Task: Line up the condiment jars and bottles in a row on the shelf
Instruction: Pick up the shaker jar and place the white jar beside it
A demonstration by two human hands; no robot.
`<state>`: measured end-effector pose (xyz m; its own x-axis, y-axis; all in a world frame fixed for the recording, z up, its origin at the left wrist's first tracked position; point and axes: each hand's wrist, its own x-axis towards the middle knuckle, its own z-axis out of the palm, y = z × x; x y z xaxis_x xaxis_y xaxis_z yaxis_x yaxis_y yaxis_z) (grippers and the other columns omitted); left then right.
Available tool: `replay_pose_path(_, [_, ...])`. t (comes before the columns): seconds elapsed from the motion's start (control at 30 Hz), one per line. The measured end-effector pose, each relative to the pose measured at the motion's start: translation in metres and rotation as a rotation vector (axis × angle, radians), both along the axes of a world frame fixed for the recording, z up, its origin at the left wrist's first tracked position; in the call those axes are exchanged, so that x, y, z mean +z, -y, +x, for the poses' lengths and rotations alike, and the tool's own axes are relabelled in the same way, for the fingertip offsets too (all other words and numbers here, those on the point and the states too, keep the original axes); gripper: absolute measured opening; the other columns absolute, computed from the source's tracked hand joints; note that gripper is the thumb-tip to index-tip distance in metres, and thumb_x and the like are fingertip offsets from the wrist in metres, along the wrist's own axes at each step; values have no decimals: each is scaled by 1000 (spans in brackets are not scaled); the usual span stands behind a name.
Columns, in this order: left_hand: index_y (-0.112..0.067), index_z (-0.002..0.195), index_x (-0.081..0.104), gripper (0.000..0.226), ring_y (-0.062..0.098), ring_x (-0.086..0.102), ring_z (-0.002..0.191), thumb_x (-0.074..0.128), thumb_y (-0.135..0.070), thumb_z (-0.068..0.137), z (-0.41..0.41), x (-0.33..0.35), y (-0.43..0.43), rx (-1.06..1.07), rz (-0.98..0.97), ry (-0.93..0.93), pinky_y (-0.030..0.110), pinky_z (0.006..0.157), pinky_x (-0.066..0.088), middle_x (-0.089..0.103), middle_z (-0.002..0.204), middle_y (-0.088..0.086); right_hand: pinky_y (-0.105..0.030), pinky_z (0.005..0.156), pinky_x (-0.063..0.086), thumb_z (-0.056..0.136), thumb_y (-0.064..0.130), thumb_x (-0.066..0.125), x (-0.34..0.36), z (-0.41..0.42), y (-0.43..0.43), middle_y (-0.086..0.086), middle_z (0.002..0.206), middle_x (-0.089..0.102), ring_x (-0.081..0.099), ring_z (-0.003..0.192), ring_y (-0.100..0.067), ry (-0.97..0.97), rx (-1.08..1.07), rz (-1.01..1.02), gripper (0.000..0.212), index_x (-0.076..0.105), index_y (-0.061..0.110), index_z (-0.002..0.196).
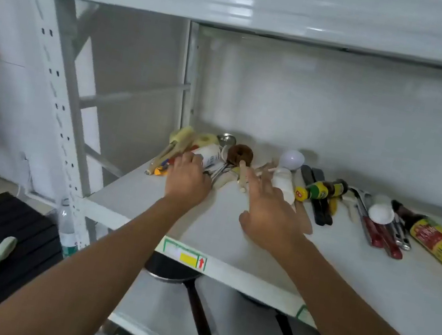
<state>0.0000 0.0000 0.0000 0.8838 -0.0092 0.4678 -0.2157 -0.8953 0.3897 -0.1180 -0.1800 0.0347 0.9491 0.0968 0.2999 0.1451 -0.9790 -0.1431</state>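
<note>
On the white shelf (pixel 231 239) a white jar (pixel 209 156) lies on its side among utensils at the back left. A small dark bottle with a yellow cap (pixel 321 190) lies on its side at the middle. A large dark sauce bottle with a yellow label (pixel 441 242) lies at the right. A white bottle (pixel 284 183) lies just beyond my right fingers. My left hand (pixel 187 180) reaches the clutter beside the white jar, fingers curled; whether it grips anything is hidden. My right hand (pixel 270 216) hovers open, fingers spread, near the white bottle.
Wooden spoons (pixel 173 150), a brown round brush (pixel 240 155), a white bulb-like object (pixel 292 159), knives (pixel 316 201) and red-handled tools (pixel 384 235) crowd the shelf's back. Two black pans (pixel 192 294) sit on the shelf below. The upper shelf beam (pixel 270 6) hangs overhead.
</note>
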Motion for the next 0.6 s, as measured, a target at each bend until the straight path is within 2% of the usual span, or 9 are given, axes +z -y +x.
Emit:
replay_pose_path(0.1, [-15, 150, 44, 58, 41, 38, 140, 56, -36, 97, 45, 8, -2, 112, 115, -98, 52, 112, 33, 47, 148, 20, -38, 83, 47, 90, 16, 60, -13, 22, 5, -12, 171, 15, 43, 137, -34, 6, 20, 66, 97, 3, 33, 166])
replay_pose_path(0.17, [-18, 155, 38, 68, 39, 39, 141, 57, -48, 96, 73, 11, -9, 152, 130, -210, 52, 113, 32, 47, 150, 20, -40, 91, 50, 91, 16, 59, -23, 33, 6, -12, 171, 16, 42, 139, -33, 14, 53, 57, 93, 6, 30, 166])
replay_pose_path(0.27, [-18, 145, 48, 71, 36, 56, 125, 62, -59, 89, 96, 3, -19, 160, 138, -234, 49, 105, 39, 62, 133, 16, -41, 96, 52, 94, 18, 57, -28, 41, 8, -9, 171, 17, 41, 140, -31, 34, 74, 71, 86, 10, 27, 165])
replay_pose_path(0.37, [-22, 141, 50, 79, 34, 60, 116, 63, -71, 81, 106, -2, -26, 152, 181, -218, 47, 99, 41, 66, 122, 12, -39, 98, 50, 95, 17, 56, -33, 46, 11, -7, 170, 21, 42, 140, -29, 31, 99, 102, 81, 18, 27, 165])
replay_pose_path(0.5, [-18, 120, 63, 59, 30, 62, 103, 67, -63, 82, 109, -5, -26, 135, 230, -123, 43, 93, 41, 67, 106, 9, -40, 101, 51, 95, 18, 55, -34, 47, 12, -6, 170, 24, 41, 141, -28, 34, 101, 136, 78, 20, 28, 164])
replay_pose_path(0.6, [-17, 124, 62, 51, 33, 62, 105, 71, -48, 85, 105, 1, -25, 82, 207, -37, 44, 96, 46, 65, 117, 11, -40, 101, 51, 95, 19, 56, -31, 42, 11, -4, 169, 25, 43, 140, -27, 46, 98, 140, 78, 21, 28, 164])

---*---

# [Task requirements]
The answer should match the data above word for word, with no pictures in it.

# [Response]
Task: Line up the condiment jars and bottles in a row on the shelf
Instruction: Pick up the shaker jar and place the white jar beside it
A demonstration by two human hands; no robot.
`<state>`: measured end-effector pose (xyz m; its own x-axis, y-axis; all in a world frame fixed for the recording, z up, its origin at the left wrist's first tracked position; point and axes: each hand's wrist, its own x-axis towards the middle knuckle, its own z-axis out of the palm, y = z × x; x y z xaxis_x xaxis_y xaxis_z yaxis_x yaxis_y yaxis_z) (grippers and the other columns omitted); left then right.
Available tool: `replay_pose_path(_, [_, ...])`. t (comes before the columns): seconds elapsed from the motion's start (control at 30 Hz), one per line. The measured end-effector pose, each relative to the pose measured at the motion's start: translation in metres and rotation as a rotation vector (axis × angle, radians), both along the axes of a world frame fixed for the recording, z up, its origin at the left wrist's first tracked position; in the call those axes are exchanged, so that x, y, z mean +z, -y, +x, for the poses' lengths and rotations alike, and the tool's own axes are relabelled in the same way, for the fingertip offsets too (all other words and numbers here, those on the point and the states too, keep the original axes); gripper: absolute measured opening; the other columns absolute, computed from the source's tracked hand joints; note that gripper is the thumb-tip to index-tip distance in metres, and thumb_x and the like are fingertip offsets from the wrist in metres, along the wrist's own axes at each step; values have no decimals: each is scaled by 1000 (spans in brackets are not scaled); the usual span stands behind a name.
Columns, in this order: left_hand: index_y (-0.112..0.067), index_z (-0.002..0.195), index_x (-0.081..0.104), gripper (0.000..0.226), ring_y (-0.062..0.098), ring_x (-0.086..0.102), ring_z (-0.002..0.191), thumb_x (-0.074..0.128), thumb_y (-0.135..0.070), thumb_z (-0.068..0.137), z (-0.41..0.41), x (-0.33..0.35), y (-0.43..0.43), rx (-1.06..1.07), rz (-0.98..0.97), ry (-0.93..0.93), pinky_y (-0.030..0.110), pinky_z (0.006..0.157), pinky_x (-0.066..0.088), middle_x (-0.089..0.103), middle_z (-0.002..0.204), middle_y (-0.088..0.086); right_hand: pinky_y (-0.105..0.030), pinky_z (0.005..0.156), pinky_x (-0.063..0.086), thumb_z (-0.056..0.136), thumb_y (-0.064..0.130), thumb_x (-0.066..0.125), x (-0.34..0.36), z (-0.41..0.42), y (-0.43..0.43), middle_y (-0.086..0.086), middle_z (0.002..0.206), middle_x (-0.089..0.102), ring_x (-0.081..0.099), ring_z (-0.003..0.192), ring_y (-0.100..0.067), ry (-0.97..0.97), rx (-1.08..1.07), rz (-1.01..1.02), gripper (0.000..0.212), index_x (-0.076..0.105), index_y (-0.061..0.110), index_z (-0.002..0.196).
<state>0.0000 0.0000 0.0000 0.8838 -0.0092 0.4678 -0.2157 -0.8953 0.3897 -0.1180 -0.1800 0.0347 0.9491 0.0968 0.2999 0.1451 -0.9790 -0.1431</state>
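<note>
On the white shelf (pixel 231 239) a white jar (pixel 209 156) lies on its side among utensils at the back left. A small dark bottle with a yellow cap (pixel 321 190) lies on its side at the middle. A large dark sauce bottle with a yellow label (pixel 441 242) lies at the right. A white bottle (pixel 284 183) lies just beyond my right fingers. My left hand (pixel 187 180) reaches the clutter beside the white jar, fingers curled; whether it grips anything is hidden. My right hand (pixel 270 216) hovers open, fingers spread, near the white bottle.
Wooden spoons (pixel 173 150), a brown round brush (pixel 240 155), a white bulb-like object (pixel 292 159), knives (pixel 316 201) and red-handled tools (pixel 384 235) crowd the shelf's back. Two black pans (pixel 192 294) sit on the shelf below. The upper shelf beam (pixel 270 6) hangs overhead.
</note>
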Motion for the next 0.6 s, as measured, a target at each bend until the straight path is within 2% of the usual span, or 9 are given, axes +z -y +x.
Emit:
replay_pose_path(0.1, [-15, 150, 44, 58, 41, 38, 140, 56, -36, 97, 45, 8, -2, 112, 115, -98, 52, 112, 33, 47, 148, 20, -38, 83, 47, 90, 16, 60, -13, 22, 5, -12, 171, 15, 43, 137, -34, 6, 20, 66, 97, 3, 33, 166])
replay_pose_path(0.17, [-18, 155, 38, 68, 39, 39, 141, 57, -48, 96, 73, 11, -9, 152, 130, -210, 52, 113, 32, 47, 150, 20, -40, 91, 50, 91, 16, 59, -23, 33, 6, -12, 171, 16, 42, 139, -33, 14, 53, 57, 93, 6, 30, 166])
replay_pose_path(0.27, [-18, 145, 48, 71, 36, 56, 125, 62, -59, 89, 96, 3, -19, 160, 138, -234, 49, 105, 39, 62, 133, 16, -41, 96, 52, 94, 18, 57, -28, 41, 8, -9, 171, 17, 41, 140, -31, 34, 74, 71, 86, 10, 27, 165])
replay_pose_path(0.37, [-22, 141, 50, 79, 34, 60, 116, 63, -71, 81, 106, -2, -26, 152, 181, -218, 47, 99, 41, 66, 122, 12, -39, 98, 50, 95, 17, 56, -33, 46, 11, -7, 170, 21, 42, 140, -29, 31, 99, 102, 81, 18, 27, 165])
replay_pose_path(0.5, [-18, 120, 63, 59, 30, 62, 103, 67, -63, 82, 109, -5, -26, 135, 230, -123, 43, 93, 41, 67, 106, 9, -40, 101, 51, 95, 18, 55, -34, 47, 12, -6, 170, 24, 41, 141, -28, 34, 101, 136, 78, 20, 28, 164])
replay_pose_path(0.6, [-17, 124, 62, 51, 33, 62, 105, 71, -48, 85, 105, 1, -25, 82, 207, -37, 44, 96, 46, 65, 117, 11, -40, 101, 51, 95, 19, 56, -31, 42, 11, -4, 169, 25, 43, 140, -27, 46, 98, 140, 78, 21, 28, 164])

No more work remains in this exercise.